## EXERCISE
Look below for the line that has "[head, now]". Set down the lines from there through the line that has "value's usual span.", exactly as written.

## RECORDS TO USE
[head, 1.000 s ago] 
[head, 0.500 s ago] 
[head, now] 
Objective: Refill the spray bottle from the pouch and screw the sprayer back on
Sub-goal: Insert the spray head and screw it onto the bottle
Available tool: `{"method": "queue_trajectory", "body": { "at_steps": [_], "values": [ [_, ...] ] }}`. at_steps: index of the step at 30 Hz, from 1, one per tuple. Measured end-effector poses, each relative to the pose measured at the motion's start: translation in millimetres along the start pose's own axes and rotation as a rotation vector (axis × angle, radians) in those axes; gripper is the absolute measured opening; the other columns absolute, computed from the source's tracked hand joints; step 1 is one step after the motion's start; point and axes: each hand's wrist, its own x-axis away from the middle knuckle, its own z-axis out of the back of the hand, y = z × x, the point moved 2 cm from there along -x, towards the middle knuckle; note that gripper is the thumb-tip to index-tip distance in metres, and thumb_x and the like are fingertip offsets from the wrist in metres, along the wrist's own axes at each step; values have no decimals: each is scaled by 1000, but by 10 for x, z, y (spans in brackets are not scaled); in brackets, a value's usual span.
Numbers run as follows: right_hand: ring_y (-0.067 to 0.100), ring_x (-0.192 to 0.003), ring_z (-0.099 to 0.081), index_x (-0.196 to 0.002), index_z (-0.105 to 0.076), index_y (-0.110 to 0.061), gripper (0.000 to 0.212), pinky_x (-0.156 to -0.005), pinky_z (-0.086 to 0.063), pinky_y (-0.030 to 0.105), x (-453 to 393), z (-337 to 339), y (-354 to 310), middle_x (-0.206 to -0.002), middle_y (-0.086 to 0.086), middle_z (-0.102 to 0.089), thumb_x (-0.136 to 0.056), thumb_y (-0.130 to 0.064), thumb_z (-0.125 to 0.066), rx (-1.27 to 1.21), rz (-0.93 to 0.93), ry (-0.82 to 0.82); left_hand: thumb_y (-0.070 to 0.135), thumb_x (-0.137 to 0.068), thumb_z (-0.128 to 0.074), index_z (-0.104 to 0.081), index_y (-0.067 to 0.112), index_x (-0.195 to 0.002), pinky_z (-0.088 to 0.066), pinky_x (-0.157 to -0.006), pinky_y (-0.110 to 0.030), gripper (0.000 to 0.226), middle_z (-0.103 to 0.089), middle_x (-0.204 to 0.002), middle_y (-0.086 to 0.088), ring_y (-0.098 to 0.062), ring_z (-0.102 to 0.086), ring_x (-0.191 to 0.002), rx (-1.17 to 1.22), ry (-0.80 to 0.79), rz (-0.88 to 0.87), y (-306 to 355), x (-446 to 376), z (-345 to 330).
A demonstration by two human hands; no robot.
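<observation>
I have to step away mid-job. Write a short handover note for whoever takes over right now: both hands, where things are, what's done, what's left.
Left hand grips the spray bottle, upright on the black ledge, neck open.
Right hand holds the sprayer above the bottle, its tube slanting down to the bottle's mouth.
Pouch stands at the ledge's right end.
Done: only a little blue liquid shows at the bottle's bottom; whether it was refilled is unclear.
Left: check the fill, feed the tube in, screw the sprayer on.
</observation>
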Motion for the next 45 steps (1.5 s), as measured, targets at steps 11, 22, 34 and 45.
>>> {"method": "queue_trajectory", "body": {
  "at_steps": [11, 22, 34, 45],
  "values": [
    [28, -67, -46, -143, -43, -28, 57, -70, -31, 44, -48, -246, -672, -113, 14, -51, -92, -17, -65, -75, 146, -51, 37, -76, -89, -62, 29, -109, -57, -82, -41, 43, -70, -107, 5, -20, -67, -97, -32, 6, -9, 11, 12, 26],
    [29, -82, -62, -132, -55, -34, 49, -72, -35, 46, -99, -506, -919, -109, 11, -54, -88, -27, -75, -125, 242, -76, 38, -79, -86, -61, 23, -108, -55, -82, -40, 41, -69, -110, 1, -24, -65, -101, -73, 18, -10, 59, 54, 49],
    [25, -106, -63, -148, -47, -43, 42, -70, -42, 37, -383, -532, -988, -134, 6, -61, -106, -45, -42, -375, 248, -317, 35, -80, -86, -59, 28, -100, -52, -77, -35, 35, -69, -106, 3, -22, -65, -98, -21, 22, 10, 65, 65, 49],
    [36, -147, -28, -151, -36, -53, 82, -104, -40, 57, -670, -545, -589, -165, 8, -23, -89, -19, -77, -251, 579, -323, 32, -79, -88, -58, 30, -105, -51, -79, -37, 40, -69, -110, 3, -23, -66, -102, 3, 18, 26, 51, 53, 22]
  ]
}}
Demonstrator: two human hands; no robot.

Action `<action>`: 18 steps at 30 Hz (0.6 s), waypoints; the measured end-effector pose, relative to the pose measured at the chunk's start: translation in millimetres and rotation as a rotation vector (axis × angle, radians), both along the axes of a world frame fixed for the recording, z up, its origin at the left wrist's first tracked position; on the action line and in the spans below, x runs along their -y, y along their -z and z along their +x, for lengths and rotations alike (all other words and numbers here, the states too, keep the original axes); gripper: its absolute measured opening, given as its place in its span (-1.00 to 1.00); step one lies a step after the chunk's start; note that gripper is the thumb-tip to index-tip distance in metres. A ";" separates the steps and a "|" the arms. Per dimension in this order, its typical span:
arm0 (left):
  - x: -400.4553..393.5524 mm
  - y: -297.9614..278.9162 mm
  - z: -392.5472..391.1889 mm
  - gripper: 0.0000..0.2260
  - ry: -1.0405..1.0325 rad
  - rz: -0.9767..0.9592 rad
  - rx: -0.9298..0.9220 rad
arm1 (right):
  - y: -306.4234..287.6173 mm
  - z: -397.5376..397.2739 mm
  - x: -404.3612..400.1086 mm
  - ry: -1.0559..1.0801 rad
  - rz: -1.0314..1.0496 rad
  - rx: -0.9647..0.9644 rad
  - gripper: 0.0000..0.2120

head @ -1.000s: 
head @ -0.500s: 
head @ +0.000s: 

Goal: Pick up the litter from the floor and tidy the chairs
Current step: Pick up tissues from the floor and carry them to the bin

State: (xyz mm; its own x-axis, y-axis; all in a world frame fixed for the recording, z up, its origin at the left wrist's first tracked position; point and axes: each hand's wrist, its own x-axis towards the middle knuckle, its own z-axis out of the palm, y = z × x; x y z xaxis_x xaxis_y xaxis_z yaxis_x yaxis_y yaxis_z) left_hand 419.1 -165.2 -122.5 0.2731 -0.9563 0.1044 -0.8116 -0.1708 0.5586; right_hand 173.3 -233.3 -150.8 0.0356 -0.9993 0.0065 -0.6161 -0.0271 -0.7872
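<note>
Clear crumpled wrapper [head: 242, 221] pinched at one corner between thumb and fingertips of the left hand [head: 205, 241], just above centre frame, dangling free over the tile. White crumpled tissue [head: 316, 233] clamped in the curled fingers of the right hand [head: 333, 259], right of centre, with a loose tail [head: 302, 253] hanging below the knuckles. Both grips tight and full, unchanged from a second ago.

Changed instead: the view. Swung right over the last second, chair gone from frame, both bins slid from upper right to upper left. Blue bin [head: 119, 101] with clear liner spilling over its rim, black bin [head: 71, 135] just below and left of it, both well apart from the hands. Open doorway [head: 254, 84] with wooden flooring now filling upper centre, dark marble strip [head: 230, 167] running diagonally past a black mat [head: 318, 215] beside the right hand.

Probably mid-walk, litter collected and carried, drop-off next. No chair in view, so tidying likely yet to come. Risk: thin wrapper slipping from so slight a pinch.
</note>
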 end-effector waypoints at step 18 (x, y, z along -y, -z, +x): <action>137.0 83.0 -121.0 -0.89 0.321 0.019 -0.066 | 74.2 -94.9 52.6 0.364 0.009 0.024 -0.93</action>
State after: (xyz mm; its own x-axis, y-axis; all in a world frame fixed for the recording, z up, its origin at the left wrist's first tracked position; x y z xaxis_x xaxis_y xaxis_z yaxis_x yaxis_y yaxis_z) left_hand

## RESULT
[head, now] 
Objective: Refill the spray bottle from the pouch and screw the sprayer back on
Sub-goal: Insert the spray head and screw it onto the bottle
Available tool: `{"method": "queue_trajectory", "body": { "at_steps": [_], "values": [ [_, ...] ] }}`. at_steps: index of the step at 30 Hz, from 1, one per tuple. Measured end-effector poses, each relative to the pose measured at the motion's start: translation in millimetres along the start pose's own axes and rotation as a rotation vector (axis × angle, radians) in those axes; gripper is the absolute measured opening; the other columns absolute, computed from the source's tracked hand joints; step 1 is one step after the motion's start; point and axes: each hand's wrist, its own x-axis away from the middle knuckle, its own z-axis out of the back of the hand, y = z × x, the point moved 2 cm from there along -x, towards the middle knuckle; note that gripper is the thumb-tip to index-tip distance in metres, and thumb_x and the like are fingertip offsets from the wrist in metres, along the wrist's own axes at each step; values have no decimals: each is scaled by 1000, but by 10 for x, z, y (spans in brackets are not scaled); in brackets, a value's usual span.

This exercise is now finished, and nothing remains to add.